Mais ce sont les collectivités locales qui devront organiser et financer ces activités périscolaires, recruter de nouveaux animateurs, prendre en charge le transport du mercredi et prévoir une cantine supplémentaire. Le coût de la réforme Peillon, elles le sentent venir. Le ministère l’a chiffré à 250 millions d’euros, ce qui est déjà conséquent, mais l’Association des maires de France avance le chiffre de 600 millions. Ce qui ne fait sourire personne, à gauche comme à droite.
Un sondage Harris publié ce mercredi par le principal syndicat du primaire, le Snuipp, montrait les Français globalement sceptiques et surtout absolument pas prêts à payer de leur poche quoi que ce soit de plus – c’est vrai que par rapport à 0 euro, ça fait une belle différence. Seuls 12 % considèrent que la réforme doit être mise en œuvre pour toutes les écoles dès la rentrée 2013.
D’aucuns affirment que le crédit politique de Peillon est à même de diminuer dans cette pétaudière qui ne représentait pourtant qu’un morceau de la réforme complète de l’enseignement qu’il tenait à mener. Mais la cristallisation s’est faite. Et le pari est aussi à présent politique – les municipales, c’est en 2014… Les villes sont tendues. Elles ont jusqu’au 31 mars pour déterminer si elles l’appliqueront en 2013 ou 2014. Et selon le ministère, « près de 60 % » d’entre elles « ne se sont pas prononcées ». Une quinzaine de villes s’y sont engagées publiquement, la plupart de gauche – dont Nantes. Et quelques-unes ont déjà choisi la rentrée 2013, comme Grenoble, Belfort ou Dijon. En revanche, un report à 2014 a été prévu par Lyon – gros revers pour Peillon – le problème financier étant « extrêmement important », selon son maire Gérard Collomb.
Plus grave, des « éléphants » du PS traînent violemment les pieds, comme Marseille, mais surtout Lille et Paris. Martine Aubry donnera sa décision, après moult consultations, à la mi-mars seulement. Et Delanoë, inflexible au début, se met depuis plusieurs jours à tergiverser. Il faut dire que les enseignants parisiens se sont massivement mis en grève mardi – plus de 90 % de grévistes et plus d’une école sur deux fermée, selon le SNUipp-FSU Paris. Et les animateurs de centre ont continué la fronde ce mercredi. Delanoë s’est dit « ouvert au dialogue », en précisant néanmoins qu’il ne « reculera pas ».
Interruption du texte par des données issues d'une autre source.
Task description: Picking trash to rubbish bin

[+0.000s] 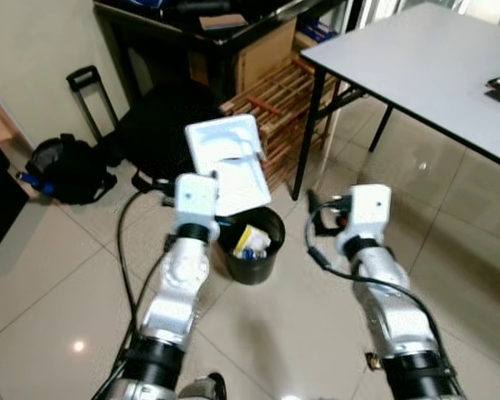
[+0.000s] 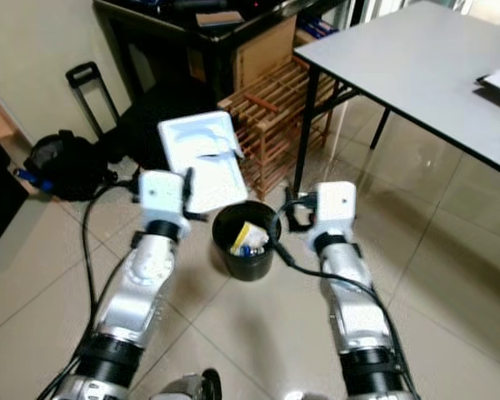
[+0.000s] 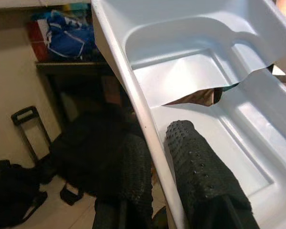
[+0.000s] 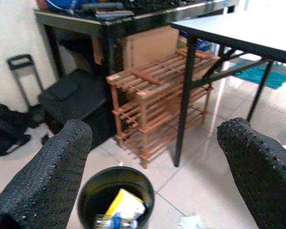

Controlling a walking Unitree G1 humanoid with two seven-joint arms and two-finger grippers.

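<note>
Near the centre of the left eye view, the left gripper (image 3: 167, 167) holds a torn white foam food tray (image 1: 229, 162) by its rim, the two black fingers (image 3: 195, 162) pinched either side of the thin wall, so the jaws stand narrow and closed on it. The tray sits tilted above and slightly behind the small black rubbish bin (image 1: 252, 246), which rests on the tiled floor (image 1: 58, 283) in the middle of the frame and already holds a yellow carton and other scraps. The right gripper (image 4: 155, 167) hovers just right of the bin with its fingers spread wide and nothing between them. The main risk, as I judge it, is size: the tray looks wider than the bin's mouth, so if released flat it could bridge the rim or slide off onto the floor. The grip is only on a thin edge near a tear, so the foam might crack or twist free early. A release made too far back would drop it toward the wooden shoe rack (image 1: 275, 100) at the upper centre. A careless downward push could also tip the light bin.
</note>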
Le dossier, par la multiplicité de ses acteurs, est dangereux à tous niveaux pour un ministre qui veut voir aboutir une réforme à son nom. Sa seule arme et pas des moindres : le niveau pourri de jeunes Français qui sont en régression dans les classements internationaux de l’OCDE et également dans les enquêtes nationales. Lecture, dictée et calcul sont en dégringolade constante. Et ce malgré les deux heures par semaine d’aide personnalisée mise en place depuis 2008 – le problème serait-il ailleurs ?
Peillon dénonce donc une « instrumentalisation politique ». D’autant que le « précédent gouvernement avait fait une consultation de plusieurs mois sur les rythmes scolaires qui était arrivée à l’unanimité ». Pourtant, Valérie Pécresse fustige aujourd’hui une « réforme mal préparée ». Sa consultation à lui n’aurait donc pas été du goût de tous ? S’il convient ne pas vouloir « passer en force », « il y a une certitude, tous les enfants de France seront en 2014 aux 4 jours et demi »…  Il faut « faire un effort et se reprendre » ! Il pourrait peut-être aussi se reprendre sur ses propos dépénalisant le cannabis : un bon facteur de plus pour déconcentrer les élèves, il semble.
Non, vraiment, comme l’a dit Libération, Peillon n’a pas le sens du rythme.